Manuel de la Herrán GascónIndex:
- How to make that the ordering learn
- How to build a program capable of to learn on any thing
- Agents autonomous
Is astonishing as many persons, yet with the knowledge basicos of statistics and the safety rational of that all the combinations of numbers have equal probablidad of to leave rewarded in the lottery, watch (we watch) with distrust the bill of number "11.111", or we preferred a bill brought specifically of certain people where "there is fallen the fat" two years consecutive.
This is reflex of a process mental fundamental in the beings live, on all if it is move and they should to seek food, i cover or couple: the possibility of to establish relationships cause-effect, that in the example shown, operate even where our logic conscious us says that these relationships not exist.
In the example, probably the process mental that carry to these associations it will be something seemed to the that to continuation it is describe. The person observe the numbers that they are rewarded in the different drawings, and unconsciously try of to detect regularities in those numbers. The numbers for it general not they are faciles of to recall, for it that numbers as the "72.719" it is forget easily. Without embargo, there is some very striking, but scarce, as the "33.333" or the "12.345," difficult of to forget. The person detect then that the majority of the numbers rewarded they are of the type of the "difficult of to recall" and for so much distrusts of the "easy of to recall".
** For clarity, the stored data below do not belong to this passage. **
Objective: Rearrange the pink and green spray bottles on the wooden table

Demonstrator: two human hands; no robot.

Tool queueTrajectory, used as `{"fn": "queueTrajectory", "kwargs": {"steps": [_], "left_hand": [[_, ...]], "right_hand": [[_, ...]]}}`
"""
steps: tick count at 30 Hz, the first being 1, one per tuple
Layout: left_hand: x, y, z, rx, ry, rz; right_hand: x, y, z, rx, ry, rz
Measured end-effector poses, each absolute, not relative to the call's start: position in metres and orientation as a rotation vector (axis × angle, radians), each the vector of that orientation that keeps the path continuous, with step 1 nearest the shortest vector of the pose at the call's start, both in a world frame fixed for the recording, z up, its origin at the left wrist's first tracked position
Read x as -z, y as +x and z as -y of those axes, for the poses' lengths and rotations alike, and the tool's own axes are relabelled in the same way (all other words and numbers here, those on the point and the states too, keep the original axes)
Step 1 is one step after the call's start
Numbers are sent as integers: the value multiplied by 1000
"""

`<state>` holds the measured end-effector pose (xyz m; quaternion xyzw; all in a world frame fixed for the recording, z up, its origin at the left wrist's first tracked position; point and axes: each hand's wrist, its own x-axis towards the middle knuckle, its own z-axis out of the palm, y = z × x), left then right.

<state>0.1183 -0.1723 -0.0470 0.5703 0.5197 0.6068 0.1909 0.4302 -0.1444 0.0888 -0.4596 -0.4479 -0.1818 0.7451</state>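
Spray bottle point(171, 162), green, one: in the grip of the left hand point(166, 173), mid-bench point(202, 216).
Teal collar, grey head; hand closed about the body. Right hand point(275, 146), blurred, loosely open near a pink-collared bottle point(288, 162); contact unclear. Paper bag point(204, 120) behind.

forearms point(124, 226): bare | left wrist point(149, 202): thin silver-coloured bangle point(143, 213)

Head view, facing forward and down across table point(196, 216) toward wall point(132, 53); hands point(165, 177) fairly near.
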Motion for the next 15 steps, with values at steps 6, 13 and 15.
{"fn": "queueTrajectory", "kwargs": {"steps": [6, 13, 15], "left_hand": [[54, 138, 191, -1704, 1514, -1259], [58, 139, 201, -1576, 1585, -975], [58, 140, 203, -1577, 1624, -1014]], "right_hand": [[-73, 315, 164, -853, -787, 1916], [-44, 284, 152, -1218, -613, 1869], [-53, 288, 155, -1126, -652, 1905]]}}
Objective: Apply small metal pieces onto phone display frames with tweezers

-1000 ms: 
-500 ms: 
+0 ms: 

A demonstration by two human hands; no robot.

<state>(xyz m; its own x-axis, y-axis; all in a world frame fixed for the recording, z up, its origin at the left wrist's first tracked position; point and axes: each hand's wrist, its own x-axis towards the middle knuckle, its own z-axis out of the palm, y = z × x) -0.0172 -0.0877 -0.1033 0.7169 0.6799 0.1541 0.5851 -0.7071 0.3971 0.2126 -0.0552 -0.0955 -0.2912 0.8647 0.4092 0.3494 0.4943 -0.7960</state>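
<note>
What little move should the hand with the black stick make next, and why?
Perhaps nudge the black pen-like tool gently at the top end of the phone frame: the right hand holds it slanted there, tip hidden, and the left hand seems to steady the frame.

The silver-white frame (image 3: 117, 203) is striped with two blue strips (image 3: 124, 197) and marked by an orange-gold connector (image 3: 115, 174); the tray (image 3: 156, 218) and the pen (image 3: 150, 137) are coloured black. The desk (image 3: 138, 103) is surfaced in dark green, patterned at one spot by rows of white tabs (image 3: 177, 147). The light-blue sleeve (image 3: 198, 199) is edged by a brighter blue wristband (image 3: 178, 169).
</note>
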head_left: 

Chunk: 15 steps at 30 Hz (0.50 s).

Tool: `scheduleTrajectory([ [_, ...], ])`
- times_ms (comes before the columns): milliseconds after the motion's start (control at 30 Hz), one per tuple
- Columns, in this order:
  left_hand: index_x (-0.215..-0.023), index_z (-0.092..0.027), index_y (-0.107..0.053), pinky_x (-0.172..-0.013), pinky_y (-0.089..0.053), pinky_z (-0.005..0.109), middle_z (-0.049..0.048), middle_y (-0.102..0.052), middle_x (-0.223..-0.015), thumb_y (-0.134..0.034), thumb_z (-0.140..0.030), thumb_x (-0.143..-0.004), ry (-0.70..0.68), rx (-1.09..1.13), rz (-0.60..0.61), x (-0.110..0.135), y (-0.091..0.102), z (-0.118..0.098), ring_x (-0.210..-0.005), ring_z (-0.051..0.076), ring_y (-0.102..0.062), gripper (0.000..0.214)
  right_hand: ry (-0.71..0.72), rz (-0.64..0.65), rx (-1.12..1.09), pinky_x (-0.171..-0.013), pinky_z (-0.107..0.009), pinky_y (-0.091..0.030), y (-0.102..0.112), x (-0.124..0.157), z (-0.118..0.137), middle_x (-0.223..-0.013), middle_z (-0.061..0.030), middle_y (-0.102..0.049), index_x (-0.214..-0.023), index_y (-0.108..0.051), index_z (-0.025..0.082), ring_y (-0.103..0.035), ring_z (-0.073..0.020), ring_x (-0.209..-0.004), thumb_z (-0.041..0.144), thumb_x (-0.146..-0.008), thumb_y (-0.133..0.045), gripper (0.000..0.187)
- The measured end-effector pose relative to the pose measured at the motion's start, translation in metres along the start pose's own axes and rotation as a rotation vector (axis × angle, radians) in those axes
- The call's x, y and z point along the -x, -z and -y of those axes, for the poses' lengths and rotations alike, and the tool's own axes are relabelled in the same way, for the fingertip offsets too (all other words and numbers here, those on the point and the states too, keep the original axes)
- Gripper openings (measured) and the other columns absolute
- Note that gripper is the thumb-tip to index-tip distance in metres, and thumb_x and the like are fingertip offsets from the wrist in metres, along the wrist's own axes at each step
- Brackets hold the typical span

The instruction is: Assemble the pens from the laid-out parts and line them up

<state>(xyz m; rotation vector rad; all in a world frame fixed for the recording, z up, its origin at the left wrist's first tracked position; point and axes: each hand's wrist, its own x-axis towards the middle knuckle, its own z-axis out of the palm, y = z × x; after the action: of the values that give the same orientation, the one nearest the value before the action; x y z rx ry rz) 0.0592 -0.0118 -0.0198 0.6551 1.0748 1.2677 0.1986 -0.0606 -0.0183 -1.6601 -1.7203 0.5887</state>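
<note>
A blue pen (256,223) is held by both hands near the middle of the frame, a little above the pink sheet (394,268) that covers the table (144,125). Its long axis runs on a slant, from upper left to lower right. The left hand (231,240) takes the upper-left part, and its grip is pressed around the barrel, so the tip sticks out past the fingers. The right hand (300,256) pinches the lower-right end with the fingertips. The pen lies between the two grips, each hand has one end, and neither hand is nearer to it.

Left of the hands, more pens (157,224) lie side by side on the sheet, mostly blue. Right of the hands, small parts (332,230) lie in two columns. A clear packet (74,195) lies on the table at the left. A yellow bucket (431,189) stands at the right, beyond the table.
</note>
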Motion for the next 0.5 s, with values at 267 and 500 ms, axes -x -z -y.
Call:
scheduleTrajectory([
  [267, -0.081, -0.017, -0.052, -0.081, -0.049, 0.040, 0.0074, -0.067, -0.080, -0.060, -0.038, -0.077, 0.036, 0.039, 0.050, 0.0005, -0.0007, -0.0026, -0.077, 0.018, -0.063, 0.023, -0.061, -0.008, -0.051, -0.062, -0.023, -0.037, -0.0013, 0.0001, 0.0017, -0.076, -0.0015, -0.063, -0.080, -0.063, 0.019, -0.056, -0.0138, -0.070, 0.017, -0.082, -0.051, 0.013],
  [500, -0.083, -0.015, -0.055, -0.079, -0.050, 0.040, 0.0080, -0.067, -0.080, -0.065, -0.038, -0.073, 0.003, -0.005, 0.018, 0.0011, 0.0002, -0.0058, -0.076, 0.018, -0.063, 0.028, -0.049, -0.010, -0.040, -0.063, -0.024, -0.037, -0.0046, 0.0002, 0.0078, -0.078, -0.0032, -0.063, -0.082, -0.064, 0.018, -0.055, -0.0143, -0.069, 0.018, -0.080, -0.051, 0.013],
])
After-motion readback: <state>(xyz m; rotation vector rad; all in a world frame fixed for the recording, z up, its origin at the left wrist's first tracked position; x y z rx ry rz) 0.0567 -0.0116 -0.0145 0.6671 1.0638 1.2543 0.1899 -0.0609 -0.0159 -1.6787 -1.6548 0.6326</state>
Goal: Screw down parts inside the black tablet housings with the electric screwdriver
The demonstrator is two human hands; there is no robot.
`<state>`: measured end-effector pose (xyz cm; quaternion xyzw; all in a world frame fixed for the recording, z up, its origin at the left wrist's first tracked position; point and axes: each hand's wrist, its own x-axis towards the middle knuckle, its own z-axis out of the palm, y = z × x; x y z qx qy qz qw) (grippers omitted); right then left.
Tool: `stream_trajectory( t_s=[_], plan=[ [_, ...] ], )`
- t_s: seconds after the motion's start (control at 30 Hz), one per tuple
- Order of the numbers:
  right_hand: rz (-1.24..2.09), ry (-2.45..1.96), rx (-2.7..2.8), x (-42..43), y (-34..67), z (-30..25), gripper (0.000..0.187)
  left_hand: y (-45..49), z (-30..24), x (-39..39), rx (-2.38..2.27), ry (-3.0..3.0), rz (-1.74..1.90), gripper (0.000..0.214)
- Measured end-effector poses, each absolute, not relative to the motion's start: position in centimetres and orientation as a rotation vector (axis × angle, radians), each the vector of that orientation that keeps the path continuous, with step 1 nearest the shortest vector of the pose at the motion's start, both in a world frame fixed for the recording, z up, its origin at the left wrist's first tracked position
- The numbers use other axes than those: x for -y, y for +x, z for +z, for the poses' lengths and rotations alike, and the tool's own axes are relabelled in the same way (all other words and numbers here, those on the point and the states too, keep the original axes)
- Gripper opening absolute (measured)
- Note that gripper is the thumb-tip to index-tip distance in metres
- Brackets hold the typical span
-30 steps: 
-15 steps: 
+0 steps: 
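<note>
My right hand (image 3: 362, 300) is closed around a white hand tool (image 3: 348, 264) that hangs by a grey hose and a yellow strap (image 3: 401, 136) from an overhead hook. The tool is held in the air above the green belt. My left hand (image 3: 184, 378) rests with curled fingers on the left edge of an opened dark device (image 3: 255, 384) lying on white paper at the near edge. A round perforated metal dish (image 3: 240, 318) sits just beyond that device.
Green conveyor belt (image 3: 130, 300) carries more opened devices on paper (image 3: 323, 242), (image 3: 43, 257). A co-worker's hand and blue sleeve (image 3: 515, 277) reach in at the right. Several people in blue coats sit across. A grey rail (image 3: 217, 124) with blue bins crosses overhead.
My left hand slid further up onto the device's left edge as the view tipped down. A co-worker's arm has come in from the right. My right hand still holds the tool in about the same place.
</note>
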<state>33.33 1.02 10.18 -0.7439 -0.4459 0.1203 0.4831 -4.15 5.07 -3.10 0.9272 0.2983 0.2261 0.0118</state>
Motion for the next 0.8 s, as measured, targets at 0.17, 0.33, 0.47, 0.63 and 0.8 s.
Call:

The establishment of relationships cause-effect ("after of the autumn comes the i hibernate") and the forecast of the future that us permit these relationships ("is autumn, then it is next the winter") there is been a characteristic evolutionary that there is been seleccionada for its great usefulness in the survival of the individual.
[ Back to Index ]
How to make that the ordering learn
Exist many forms of to make that a program learn. A of they is to use Genetic Algorithms and Artificial Life. These methods they are described extensively to it long of the web. Of this form it is they can to obtain programs that it is adapt to the circumstances and that learn for yes same and they are capable of reacciónar before situations not anticipated.
[ Back to Index ]
How to build a program capable of to learn on any thing
A time that we have the idea of how to make that a program learn, we can to launch us to the adventure of to build one. First we have that to decide which is the problem that the program it must to learn to to solve. It more facil is that the problem to to solve it will be a game. For example we can to think in the chess, the ladies or the tic-tac-toe. The program would begin with a determined quantity of knowledge of the game, and little to little would increase its knowledge in each departure.
The program would make two things mainly: a of they would be to play departures against yes same and to extract conclusions of these departures. The other would be to play against its creative, demonstrating to him until that point there is progressed in its learning.
In it that concern to to play against yes same, these programs they are very dices to it be executed for the nights, weeks you deposit or even months. If we want that the program obtains a knowledge sufficient as for to play a departure against a person without to bore it, probably we may have that dejarlo in execution quite time. Many times, this time it will be excessive, for example, several million of years, and then it is opt for to include the greater quantity of knowledge initial in the program.
But this operation result very costly in efforts of programming. As consequence of all this, the majority of the programmers they should to adopt a commitment between two options:
The first is to accomplish a programming simple that include little knowledge initial about of the problem that it is is going to to solve, it which is a advantage, but that possess the inconvenient of to produce programs very slow in to learn until a level acceptable.
The second consist in it be strengthened for to represent in the program the maximum quantity of knowledge initial on that problem, it which suppose huge efforts of programming, with the end of to obtain a program that quickly, combining the knowledge that already possess, it will be capable of to arrive to other conclusions unknown for we, it that would be a huge advantage.
It is wants to call the attention on the interest theoretical that suppose to carry to the limit the first of these options: to accomplish the minimal programming possible to weigh of to have that to wait and to wait until that the program scope a level acceptable of knowledge.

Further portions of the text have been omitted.